Line for line, the listing below is to be transcribed exactly.

---------------

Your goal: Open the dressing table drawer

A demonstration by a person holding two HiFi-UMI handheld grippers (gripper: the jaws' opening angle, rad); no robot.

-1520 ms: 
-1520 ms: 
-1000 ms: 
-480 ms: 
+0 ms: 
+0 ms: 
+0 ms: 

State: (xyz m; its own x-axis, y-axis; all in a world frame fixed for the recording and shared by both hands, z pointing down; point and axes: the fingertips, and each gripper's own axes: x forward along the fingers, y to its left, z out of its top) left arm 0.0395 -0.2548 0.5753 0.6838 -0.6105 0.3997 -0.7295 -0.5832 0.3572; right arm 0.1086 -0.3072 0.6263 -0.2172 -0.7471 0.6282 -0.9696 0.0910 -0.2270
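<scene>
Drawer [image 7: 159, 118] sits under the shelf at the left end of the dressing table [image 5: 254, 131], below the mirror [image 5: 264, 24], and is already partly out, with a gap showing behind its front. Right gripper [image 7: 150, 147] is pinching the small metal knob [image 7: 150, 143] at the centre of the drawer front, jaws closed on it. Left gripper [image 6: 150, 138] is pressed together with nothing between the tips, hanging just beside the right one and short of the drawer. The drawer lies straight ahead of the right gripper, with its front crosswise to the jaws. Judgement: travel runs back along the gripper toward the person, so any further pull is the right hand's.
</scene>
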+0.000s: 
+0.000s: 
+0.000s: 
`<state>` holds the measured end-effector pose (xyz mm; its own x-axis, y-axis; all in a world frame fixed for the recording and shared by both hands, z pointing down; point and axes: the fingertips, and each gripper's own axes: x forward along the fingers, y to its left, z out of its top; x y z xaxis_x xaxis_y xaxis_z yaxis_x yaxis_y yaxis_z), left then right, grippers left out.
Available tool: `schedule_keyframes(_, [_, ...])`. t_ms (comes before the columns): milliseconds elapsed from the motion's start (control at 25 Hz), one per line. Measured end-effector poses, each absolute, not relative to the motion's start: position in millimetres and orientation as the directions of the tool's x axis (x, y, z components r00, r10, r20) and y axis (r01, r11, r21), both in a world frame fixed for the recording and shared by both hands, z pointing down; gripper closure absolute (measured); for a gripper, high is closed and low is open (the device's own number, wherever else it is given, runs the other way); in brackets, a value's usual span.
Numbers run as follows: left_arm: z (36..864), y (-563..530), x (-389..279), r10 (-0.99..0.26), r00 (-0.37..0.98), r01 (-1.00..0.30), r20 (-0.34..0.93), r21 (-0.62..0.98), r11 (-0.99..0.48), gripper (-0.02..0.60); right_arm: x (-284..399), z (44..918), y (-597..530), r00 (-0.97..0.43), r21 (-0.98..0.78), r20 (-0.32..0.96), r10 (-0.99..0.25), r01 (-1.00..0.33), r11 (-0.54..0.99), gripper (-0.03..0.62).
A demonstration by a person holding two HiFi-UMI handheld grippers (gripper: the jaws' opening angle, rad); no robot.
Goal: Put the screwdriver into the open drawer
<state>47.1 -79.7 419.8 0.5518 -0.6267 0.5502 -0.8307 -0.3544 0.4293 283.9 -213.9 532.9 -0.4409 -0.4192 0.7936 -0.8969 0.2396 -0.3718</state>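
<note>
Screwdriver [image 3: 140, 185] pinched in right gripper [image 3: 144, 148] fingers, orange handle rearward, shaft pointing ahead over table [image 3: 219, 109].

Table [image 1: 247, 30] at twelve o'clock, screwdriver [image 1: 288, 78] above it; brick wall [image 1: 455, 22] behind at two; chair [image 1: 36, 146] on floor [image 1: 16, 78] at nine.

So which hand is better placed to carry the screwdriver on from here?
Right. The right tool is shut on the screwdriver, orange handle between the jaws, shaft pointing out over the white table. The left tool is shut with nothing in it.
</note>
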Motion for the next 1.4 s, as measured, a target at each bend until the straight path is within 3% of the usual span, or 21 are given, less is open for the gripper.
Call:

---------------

Output for this exercise ::
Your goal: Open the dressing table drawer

A demonstration by a person holding two HiFi-UMI handheld grippers (gripper: the jaws' opening angle, rad); no robot.

-1520 ms: 
-1520 ms: 
-1000 ms: 
-480 ms: 
+0 ms: 
+0 ms: 
+0 ms: 

State: (xyz m; its own x-axis, y-axis; all in a world frame fixed for the recording and shared by both hands, z pointing down; point and axes: the fingertips, and each gripper's own axes: x forward along the fingers, y to its left, z out of its top) left arm 0.0395 -0.2548 0.5753 0.6838 -0.6105 0.3997 -0.7295 -0.5832 0.3572; right arm 0.1086 -0.3072 0.6263 -0.2172 -0.7471 0.6282 -0.9696 0.0910 -0.2270
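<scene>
Drawer [image 7: 159, 118] sits under the shelf at the left end of the dressing table [image 5: 254, 131], below the mirror [image 5: 264, 24], and is already partly out, with a gap showing behind its front. Right gripper [image 7: 150, 147] is pinching the small metal knob [image 7: 150, 143] at the centre of the drawer front, jaws closed on it. Left gripper [image 6: 150, 138] is pressed together with nothing between the tips, hanging just beside the right one and short of the drawer. The drawer lies straight ahead of the right gripper, with its front crosswise to the jaws. Judgement: travel runs back along the gripper toward the person, so any further pull is the right hand's.
</scene>
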+0.000s: 
+0.000s: 
+0.000s: 
`<state>` holds the measured end-effector pose (xyz mm; its own x-axis, y-axis; all in a world frame fixed for the recording and shared by both hands, z pointing down; point and axes: the fingertips, and each gripper's own axes: x forward along the fingers, y to its left, z out of its top; x y z xaxis_x xaxis_y xaxis_z yaxis_x yaxis_y yaxis_z), left then right, grippers left out.
Available tool: `schedule_keyframes(_, [_, ...])`. t_ms (comes before the columns): milliseconds elapsed from the motion's start (control at 25 Hz), one per line. Measured end-effector poses, each absolute, not relative to the motion's start: position in millimetres and orientation as the directions of the tool's x axis (x, y, z components r00, r10, r20) and y axis (r01, r11, r21), both in a world frame fixed for the recording and shared by both hands, z pointing down; gripper closure absolute (measured); for a gripper, high is closed and low is open (the device's own number, wherever else it is given, runs the other way); in brackets, a value's usual span.
Numbers run as follows: left_arm: z (36..864), y (-563..530), x (-389..279), r10 (-0.99..0.26), r00 (-0.37..0.98), r01 (-1.00..0.30), r20 (-0.34..0.93), r21 (-0.62..0.98), r11 (-0.99..0.48), gripper (-0.02..0.60); right_arm: x (-284..399), z (44..918), y (-597..530), r00 (-0.97..0.43), r21 (-0.98..0.78), r20 (-0.32..0.96), r10 (-0.99..0.25), r01 (-1.00..0.33), r11 (-0.54..0.99), gripper (-0.03..0.62).
A demonstration by a person holding two HiFi-UMI handheld grippers (gripper: the jaws' opening angle, rad); no robot.
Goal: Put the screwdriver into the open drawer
<state>47.1 -79.7 419.8 0.5518 -0.6267 0.5502 -0.8307 -0.3544 0.4293 283.9 -213.9 532.9 -0.4409 -0.4192 0.7936 -0.8969 0.2396 -0.3718</state>
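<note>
Screwdriver [image 3: 140, 185] pinched in right gripper [image 3: 144, 148] fingers, orange handle rearward, shaft pointing ahead over table [image 3: 219, 109].

Table [image 1: 247, 30] at twelve o'clock, screwdriver [image 1: 288, 78] above it; brick wall [image 1: 455, 22] behind at two; chair [image 1: 36, 146] on floor [image 1: 16, 78] at nine.

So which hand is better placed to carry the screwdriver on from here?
Right. The right tool is shut on the screwdriver, orange handle between the jaws, shaft pointing out over the white table. The left tool is shut with nothing in it.
</note>
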Motion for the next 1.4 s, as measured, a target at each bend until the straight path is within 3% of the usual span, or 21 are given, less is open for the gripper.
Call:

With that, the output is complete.